• Try it: Word for word, set down every line of the entries below from the line with "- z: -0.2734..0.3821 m" to the line with "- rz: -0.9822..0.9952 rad", including both, and no other line.

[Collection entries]

---+---

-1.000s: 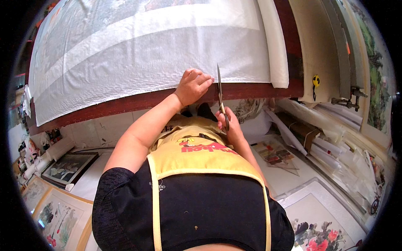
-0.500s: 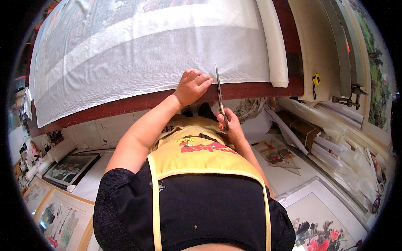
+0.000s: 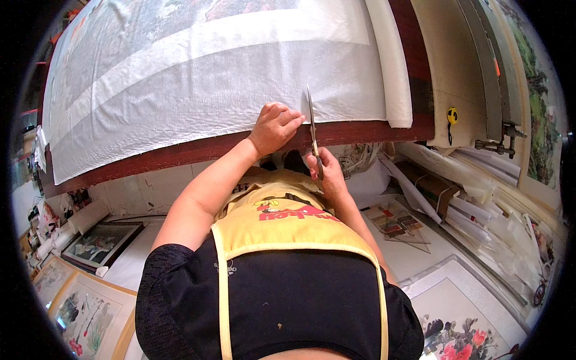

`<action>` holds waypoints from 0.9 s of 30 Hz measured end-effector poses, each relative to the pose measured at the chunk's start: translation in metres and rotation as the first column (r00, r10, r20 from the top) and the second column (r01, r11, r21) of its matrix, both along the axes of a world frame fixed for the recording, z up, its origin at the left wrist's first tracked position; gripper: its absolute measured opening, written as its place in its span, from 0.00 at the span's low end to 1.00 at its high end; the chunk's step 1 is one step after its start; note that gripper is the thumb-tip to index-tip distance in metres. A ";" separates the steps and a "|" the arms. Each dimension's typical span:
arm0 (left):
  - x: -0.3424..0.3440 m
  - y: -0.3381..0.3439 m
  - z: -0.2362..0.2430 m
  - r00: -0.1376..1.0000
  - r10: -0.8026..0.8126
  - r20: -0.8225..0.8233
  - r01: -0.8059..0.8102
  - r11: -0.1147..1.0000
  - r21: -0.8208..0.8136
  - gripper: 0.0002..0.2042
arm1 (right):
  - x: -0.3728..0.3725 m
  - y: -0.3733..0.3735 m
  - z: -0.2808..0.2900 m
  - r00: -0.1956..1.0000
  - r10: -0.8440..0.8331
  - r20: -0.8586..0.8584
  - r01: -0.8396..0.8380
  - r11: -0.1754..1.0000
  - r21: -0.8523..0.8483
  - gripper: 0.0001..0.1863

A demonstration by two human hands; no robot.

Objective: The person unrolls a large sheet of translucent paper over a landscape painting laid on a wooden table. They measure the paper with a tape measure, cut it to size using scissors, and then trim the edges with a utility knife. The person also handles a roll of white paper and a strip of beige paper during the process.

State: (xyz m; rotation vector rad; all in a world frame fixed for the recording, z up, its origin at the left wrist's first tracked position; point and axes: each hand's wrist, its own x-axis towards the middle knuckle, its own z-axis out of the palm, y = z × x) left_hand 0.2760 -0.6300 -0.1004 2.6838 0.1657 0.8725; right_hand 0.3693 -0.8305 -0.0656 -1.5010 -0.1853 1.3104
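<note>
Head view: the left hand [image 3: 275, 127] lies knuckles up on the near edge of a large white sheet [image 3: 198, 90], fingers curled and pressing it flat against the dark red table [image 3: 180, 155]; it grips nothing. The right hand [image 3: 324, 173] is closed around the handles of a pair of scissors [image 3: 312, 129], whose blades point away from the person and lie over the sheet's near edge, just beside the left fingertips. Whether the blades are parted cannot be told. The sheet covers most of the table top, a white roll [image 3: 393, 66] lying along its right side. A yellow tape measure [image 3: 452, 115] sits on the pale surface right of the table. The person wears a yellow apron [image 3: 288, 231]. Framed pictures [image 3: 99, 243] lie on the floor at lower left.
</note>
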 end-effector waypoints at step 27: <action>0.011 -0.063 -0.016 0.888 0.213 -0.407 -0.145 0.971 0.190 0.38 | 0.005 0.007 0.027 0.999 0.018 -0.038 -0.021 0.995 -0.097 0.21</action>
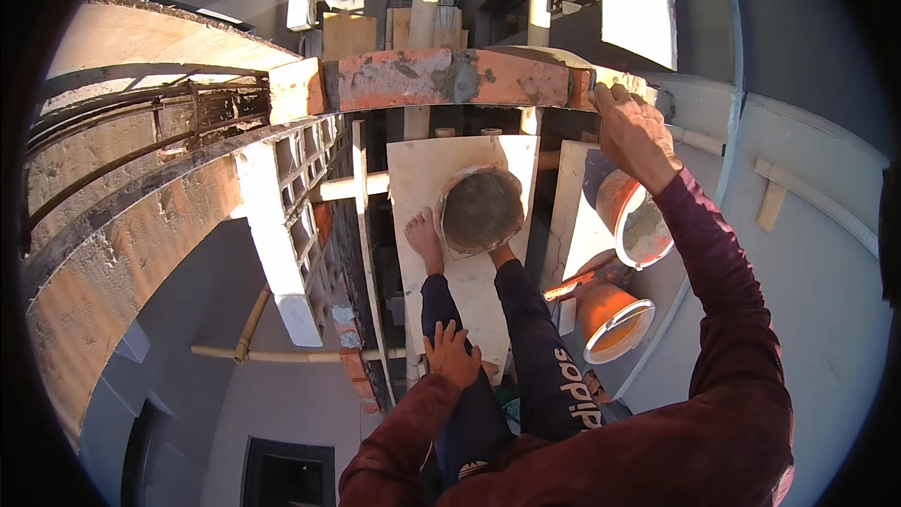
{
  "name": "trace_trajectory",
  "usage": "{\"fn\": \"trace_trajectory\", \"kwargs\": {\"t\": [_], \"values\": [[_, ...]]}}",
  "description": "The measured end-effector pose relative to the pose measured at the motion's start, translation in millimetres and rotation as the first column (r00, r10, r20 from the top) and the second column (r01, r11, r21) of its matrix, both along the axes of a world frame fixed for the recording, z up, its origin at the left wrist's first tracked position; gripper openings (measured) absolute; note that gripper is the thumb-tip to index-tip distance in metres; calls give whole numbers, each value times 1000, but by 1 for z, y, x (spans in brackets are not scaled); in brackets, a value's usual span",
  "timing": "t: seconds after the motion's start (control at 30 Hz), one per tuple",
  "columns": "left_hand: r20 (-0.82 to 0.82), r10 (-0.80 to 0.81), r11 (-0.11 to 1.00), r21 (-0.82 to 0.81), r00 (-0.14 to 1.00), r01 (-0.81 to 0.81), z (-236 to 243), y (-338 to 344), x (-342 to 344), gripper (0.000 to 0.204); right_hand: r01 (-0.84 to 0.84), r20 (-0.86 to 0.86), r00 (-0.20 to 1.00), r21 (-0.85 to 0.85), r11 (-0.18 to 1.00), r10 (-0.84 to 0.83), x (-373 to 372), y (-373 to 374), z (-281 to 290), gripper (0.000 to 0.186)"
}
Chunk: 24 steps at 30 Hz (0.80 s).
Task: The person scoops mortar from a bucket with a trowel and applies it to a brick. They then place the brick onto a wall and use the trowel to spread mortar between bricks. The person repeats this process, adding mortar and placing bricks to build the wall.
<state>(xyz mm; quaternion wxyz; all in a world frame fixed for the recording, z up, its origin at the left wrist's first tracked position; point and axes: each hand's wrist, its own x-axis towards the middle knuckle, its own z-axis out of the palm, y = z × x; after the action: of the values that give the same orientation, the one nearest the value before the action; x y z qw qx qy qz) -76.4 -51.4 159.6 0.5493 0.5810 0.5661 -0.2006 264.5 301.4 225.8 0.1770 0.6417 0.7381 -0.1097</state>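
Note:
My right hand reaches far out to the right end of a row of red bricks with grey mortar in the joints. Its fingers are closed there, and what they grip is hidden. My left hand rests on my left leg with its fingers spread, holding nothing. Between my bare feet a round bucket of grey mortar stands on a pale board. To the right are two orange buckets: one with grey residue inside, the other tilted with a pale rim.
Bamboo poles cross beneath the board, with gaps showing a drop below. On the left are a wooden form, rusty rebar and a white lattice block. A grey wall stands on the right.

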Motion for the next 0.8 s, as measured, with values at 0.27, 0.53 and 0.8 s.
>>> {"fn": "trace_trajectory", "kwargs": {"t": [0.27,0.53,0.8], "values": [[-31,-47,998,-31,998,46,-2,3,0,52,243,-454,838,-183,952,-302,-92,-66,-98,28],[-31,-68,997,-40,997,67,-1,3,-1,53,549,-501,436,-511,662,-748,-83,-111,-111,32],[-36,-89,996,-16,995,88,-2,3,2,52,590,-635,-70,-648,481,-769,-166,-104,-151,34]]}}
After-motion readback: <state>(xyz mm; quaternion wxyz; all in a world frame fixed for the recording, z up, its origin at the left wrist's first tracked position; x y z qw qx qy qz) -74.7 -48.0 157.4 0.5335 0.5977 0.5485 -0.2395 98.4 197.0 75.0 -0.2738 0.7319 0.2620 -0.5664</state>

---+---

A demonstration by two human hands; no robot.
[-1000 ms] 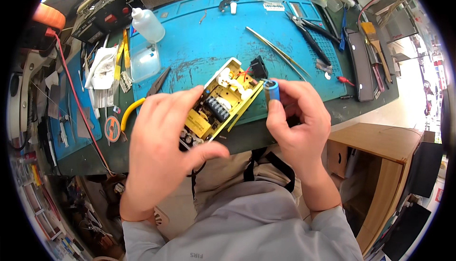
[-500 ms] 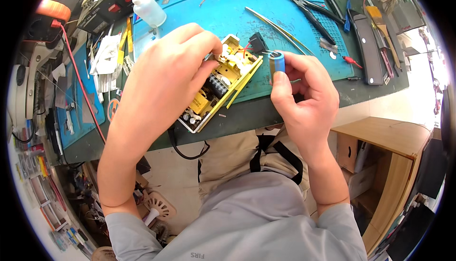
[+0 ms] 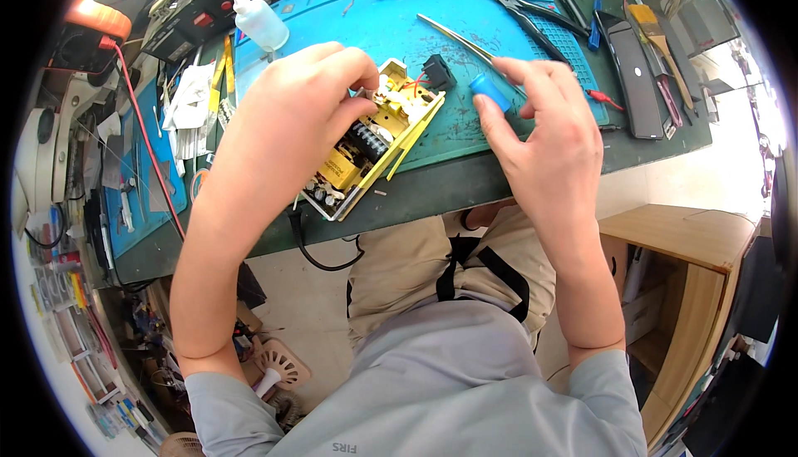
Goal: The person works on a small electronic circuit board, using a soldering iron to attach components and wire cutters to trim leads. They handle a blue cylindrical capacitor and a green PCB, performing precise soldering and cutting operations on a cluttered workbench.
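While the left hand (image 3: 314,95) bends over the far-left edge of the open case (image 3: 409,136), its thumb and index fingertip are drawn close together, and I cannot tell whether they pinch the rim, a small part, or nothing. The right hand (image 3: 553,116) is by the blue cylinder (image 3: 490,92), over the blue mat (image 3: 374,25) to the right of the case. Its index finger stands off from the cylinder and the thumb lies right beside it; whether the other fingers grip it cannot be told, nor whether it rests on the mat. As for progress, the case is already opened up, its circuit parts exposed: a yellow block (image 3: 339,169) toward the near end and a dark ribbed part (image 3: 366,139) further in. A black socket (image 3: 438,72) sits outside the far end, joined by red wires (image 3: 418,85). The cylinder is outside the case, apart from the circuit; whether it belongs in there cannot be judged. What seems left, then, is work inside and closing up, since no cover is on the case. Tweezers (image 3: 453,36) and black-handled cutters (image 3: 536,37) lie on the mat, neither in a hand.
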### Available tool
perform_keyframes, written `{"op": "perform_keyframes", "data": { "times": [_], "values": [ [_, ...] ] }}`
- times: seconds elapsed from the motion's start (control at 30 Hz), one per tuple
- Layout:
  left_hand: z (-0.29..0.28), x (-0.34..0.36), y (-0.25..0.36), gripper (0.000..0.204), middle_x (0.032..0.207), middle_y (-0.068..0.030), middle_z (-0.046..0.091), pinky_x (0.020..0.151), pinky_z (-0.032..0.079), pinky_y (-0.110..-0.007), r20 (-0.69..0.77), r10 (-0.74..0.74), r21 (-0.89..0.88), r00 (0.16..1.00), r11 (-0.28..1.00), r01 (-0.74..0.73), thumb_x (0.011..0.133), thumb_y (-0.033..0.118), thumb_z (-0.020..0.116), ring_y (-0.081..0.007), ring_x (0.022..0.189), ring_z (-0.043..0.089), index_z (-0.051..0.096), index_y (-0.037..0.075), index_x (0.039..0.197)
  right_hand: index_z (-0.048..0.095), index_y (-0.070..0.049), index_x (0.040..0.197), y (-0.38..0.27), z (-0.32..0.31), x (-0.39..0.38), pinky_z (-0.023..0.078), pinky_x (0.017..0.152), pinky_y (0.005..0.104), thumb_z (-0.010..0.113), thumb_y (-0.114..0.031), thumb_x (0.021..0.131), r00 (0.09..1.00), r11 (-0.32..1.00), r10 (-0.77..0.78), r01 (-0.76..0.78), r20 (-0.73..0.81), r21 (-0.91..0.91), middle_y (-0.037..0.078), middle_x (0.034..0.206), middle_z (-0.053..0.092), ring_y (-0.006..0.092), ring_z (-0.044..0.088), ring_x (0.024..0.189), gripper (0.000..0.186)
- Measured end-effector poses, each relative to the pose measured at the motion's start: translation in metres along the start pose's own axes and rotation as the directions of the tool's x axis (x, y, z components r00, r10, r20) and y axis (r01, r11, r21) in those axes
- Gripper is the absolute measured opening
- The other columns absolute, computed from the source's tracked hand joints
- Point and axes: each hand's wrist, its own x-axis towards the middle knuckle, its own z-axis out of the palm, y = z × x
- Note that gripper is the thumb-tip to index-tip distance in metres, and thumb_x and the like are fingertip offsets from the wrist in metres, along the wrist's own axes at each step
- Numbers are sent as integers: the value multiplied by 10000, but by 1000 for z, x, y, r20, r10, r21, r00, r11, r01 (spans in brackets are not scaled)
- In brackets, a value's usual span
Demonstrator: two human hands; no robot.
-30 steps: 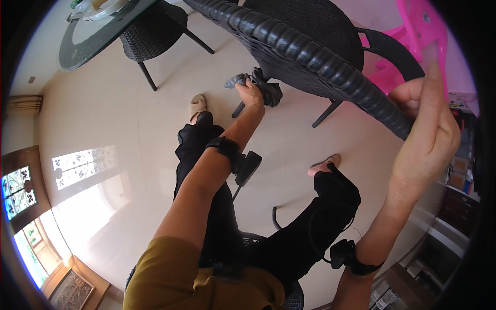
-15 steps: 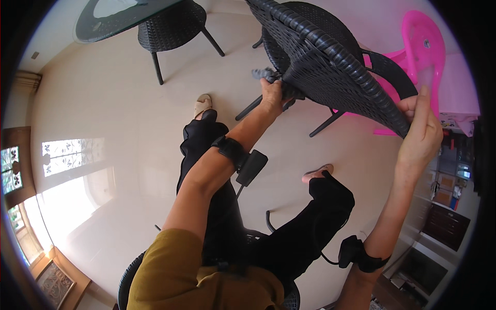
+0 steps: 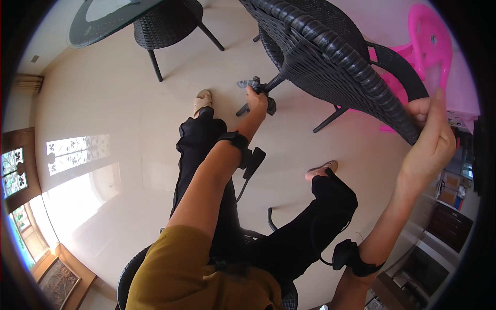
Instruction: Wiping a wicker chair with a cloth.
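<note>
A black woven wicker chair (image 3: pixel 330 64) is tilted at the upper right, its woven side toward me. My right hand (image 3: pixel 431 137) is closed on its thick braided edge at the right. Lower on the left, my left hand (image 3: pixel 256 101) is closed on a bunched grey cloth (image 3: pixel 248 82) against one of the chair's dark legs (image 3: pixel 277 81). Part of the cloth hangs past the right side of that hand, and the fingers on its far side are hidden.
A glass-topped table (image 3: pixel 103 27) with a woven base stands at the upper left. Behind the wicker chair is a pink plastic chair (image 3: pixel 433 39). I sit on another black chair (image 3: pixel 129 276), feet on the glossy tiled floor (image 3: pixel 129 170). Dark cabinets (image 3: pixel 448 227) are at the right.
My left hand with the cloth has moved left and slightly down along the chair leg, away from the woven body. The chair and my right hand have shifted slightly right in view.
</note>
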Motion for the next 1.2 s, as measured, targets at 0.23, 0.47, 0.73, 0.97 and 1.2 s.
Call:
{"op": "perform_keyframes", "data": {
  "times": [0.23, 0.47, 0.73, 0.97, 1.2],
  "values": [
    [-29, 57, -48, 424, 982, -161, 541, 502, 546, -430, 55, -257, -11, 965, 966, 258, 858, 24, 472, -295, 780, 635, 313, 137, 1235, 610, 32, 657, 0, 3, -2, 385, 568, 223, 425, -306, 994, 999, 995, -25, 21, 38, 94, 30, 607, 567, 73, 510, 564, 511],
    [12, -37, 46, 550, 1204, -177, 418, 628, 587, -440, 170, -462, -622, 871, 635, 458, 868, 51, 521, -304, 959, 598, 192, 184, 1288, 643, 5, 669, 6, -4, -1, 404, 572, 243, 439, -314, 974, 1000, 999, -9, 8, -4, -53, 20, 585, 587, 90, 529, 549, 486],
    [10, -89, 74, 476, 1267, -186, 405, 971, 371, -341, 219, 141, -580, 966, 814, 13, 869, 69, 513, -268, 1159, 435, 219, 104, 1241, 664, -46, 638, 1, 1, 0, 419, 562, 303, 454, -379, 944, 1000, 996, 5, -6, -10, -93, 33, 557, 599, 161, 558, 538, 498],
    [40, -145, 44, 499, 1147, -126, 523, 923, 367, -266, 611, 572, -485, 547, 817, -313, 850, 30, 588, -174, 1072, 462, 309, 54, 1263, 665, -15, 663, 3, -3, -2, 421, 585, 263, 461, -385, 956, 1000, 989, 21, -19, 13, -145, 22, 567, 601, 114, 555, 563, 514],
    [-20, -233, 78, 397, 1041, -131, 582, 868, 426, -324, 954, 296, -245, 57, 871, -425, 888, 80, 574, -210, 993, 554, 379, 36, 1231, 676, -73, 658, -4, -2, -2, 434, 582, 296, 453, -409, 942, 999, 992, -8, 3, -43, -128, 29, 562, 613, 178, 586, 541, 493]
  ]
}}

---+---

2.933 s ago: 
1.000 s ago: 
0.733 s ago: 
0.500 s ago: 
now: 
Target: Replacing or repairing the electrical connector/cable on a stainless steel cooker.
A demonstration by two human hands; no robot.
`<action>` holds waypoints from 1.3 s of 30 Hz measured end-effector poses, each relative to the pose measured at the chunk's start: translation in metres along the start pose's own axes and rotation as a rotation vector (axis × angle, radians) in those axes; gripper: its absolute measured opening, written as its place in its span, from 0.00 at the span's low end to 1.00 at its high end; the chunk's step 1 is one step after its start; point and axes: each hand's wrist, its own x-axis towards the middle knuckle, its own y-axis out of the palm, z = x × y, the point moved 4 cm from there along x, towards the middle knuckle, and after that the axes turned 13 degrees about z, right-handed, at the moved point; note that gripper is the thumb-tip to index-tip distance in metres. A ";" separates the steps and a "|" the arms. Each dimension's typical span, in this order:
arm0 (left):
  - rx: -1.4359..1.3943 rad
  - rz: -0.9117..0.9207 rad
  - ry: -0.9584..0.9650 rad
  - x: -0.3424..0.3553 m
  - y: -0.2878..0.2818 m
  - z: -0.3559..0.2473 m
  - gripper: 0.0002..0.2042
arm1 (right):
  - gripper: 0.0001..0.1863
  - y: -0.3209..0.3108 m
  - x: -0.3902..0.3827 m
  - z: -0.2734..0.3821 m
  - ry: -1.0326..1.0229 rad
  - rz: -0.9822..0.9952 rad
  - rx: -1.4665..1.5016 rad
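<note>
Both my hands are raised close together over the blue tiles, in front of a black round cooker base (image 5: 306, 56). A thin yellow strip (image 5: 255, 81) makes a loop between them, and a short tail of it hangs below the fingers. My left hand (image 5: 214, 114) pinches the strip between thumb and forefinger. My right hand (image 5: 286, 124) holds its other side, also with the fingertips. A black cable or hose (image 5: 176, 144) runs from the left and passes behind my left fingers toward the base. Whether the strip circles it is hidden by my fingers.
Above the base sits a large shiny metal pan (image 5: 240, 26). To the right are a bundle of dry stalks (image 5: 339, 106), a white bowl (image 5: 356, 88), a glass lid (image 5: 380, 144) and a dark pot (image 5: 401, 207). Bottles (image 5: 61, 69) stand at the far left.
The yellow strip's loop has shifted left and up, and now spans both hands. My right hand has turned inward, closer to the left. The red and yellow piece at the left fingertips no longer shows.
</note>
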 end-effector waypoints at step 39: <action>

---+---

• Problem solution:
  - z: -0.2734..0.3821 m
  - ry: -1.0326..1.0229 rad
  - rz: -0.9822..0.9952 rad

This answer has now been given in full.